[[ Source data open ]]

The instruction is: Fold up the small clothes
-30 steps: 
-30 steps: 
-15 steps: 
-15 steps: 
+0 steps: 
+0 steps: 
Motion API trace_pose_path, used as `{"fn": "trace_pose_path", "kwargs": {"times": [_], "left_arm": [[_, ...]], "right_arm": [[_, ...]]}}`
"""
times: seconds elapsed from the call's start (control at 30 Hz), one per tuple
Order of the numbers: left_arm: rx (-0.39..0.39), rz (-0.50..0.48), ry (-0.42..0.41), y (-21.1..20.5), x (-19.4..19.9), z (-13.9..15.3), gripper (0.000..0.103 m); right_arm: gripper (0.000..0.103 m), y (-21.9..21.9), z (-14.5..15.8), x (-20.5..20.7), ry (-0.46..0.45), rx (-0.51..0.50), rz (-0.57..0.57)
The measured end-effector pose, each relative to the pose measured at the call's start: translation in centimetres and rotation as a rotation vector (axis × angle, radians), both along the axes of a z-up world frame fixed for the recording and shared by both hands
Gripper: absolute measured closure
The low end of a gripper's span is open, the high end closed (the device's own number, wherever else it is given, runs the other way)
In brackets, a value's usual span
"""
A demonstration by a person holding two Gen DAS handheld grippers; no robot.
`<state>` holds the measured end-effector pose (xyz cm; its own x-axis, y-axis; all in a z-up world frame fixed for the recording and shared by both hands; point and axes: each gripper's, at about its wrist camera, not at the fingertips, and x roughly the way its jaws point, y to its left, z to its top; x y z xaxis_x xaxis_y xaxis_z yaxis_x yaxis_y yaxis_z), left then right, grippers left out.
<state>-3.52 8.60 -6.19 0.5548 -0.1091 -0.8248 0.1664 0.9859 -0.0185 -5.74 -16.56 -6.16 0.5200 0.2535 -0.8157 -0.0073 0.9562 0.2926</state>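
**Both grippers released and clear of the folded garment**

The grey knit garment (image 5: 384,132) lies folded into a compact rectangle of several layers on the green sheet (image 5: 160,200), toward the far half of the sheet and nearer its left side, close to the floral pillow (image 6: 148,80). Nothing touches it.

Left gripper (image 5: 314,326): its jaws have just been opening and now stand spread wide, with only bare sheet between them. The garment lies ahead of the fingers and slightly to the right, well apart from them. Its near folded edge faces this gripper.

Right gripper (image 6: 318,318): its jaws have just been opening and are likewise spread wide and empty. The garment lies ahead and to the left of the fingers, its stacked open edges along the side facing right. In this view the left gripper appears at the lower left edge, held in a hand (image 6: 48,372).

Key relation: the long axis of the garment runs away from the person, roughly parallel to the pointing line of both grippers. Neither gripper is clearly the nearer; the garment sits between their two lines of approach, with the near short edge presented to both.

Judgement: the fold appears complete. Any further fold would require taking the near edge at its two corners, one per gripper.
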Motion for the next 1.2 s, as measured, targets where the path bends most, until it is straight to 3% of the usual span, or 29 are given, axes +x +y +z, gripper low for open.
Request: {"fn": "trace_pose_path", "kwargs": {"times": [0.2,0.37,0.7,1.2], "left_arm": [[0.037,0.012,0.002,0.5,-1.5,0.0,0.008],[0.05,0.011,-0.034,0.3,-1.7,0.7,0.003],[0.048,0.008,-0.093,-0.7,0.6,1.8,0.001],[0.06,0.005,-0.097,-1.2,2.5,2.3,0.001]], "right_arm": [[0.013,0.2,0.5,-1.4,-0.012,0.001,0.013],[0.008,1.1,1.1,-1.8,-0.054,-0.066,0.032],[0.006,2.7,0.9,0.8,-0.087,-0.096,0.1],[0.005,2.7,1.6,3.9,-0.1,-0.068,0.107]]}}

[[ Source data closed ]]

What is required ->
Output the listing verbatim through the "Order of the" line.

Answer to this exercise ->
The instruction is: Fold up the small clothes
-30 steps: 
-30 steps: 
-15 steps: 
-15 steps: 
+0 steps: 
+0 steps: 
Motion API trace_pose_path, used as `{"fn": "trace_pose_path", "kwargs": {"times": [_], "left_arm": [[_, ...]], "right_arm": [[_, ...]]}}`
"""
times: seconds elapsed from the call's start (control at 30 Hz), one per tuple
Order of the numbers: left_arm: rx (-0.39..0.39), rz (-0.50..0.48), ry (-0.42..0.41), y (-21.1..20.5), x (-19.4..19.9), z (-13.9..15.3), gripper (0.000..0.103 m); right_arm: gripper (0.000..0.103 m), y (-21.9..21.9), z (-14.5..15.8), x (-20.5..20.7), ry (-0.46..0.45), rx (-0.51..0.50), rz (-0.57..0.57)

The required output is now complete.